Spacer to doskonały moment na to, by poczuć wdzięczność. Wdzięczność za miejsce zamieszkania, otaczających nas ludzi, dach nad głową, wodę w kranie czy ciepło w domu (zarówno to, dzięki któremu komfortowo możesz biegać w krótkich spodenkach lub na bosaka, jak i to, które odczuwasz przebywając z najbliższymi), wdzięczność za życie, bycie, rodzinę, "porażkę życia" dzięki której podnosisz się i z nowymi doświadczeniami wychodzisz zwycięsko ku kolejnym wyzwaniom. Idź po wdzięczność!
5. Spacer dla efektywności.
W dobie audiobooków, podcastów, zapisów z webinarów nie ciężko o wartościową wiedzę, ciężej z mojej perspektywy o czas na odsłuchanie czy przeczytanie wszystkiego, co nas interesuje, wszak doba ma tylko 24godziny :)
Spacerowanie jest świetnym momentem na pogodzenie kilku rzeczy na raz. Zamiast jechać samochodem na zakupy, mogę przejść się pieszo do sklepu, zajmie mi to więcej czasu, lecz w trakcie drogi i zakupów uda mi się wysłuchać więcej treści, nagrania. Tym samym upiękę "dwie pieczenie na jednym ogniu".

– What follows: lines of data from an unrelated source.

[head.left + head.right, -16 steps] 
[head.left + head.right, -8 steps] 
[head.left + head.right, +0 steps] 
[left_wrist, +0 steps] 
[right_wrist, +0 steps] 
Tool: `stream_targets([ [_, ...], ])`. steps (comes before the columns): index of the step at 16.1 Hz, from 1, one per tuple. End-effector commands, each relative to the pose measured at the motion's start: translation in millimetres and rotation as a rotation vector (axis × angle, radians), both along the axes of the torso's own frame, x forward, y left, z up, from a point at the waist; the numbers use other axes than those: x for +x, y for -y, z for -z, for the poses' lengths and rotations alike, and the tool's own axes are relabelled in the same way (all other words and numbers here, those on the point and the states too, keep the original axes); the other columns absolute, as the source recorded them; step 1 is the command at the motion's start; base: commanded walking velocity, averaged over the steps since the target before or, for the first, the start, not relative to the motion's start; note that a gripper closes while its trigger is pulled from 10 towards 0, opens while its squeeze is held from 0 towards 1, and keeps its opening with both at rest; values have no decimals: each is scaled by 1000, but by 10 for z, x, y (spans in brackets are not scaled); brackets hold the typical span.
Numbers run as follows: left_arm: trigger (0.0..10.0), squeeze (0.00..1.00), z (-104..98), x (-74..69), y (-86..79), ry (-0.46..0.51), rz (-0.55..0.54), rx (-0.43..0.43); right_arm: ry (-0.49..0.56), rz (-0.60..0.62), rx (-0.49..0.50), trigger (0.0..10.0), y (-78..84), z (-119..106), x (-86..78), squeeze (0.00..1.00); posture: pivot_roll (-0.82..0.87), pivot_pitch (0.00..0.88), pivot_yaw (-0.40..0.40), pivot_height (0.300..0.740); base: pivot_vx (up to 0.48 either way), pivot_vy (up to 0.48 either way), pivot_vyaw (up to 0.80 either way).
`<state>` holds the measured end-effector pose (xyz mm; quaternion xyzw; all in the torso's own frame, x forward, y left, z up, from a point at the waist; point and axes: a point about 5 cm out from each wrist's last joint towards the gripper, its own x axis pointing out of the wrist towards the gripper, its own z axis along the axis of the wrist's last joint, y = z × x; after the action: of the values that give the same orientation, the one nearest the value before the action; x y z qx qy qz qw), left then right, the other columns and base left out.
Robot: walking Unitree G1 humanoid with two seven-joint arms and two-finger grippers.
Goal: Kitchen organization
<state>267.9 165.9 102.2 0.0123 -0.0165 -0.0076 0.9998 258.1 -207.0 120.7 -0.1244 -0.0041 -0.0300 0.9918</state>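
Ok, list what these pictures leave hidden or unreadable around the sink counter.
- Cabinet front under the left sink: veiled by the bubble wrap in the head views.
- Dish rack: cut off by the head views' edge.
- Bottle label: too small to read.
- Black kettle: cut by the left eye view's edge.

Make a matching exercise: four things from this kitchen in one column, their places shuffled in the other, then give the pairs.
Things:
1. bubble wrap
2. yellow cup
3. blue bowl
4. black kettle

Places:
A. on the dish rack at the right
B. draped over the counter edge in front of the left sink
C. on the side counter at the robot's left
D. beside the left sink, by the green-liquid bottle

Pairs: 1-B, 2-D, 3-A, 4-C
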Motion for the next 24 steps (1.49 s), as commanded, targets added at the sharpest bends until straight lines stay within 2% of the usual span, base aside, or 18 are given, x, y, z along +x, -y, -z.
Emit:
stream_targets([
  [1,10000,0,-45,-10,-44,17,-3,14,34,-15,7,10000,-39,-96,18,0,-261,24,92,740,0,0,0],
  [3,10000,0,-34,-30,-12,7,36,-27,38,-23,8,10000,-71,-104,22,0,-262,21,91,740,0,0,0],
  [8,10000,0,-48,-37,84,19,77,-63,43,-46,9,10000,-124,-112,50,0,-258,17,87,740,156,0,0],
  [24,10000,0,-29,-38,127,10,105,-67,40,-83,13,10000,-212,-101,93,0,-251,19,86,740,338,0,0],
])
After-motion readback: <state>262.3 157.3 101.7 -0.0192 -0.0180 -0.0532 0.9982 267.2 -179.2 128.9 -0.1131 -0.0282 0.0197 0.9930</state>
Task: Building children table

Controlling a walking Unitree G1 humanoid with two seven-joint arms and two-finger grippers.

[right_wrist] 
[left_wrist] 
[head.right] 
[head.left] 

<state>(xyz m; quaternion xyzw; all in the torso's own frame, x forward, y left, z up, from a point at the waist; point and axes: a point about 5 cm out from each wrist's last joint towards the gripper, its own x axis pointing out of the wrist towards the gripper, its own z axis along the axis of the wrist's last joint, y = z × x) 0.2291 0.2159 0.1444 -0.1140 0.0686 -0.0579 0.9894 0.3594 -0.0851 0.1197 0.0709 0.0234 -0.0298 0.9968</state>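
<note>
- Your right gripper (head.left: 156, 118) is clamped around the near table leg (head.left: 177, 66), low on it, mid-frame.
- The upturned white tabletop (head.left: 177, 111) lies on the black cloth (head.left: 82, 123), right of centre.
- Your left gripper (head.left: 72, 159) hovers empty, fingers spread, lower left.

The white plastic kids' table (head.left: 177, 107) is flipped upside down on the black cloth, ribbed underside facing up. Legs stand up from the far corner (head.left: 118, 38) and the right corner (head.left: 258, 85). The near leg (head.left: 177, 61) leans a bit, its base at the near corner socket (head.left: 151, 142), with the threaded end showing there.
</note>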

Mogę wykorzystać dyktafon, by nagrać wszelkie pomysły, które pojawiają się w mojej głowie. Wszystko to sprawia, że jestem bardziej produktywna, moja efektywność rośnie, a i organizm jest w lepszej formie :)
Poluźniane są obostrzenia, powoli szykujemy się do powrotu do normalności. Otworzą miejsca, za którymi tęsknisz. Pamiętaj jednak o mocy spacerowania, o wędrówkach pieszych, które są świetnym relaksem, chwilą dla siebie, dla rodziny. Możliwością spotkania nowych osób, wymiany uśmiechu, życzliwości, dobrego słowa.
Idź, stawiaj krok za krokiem. Wiesz, że nie zawsze musisz mieć cel by ruszyć przed siebie?
Kiedy ostatnio twoje nogi miały możliwość cię ponieść od tak, bez wskazanego punktu docelowego na mapie?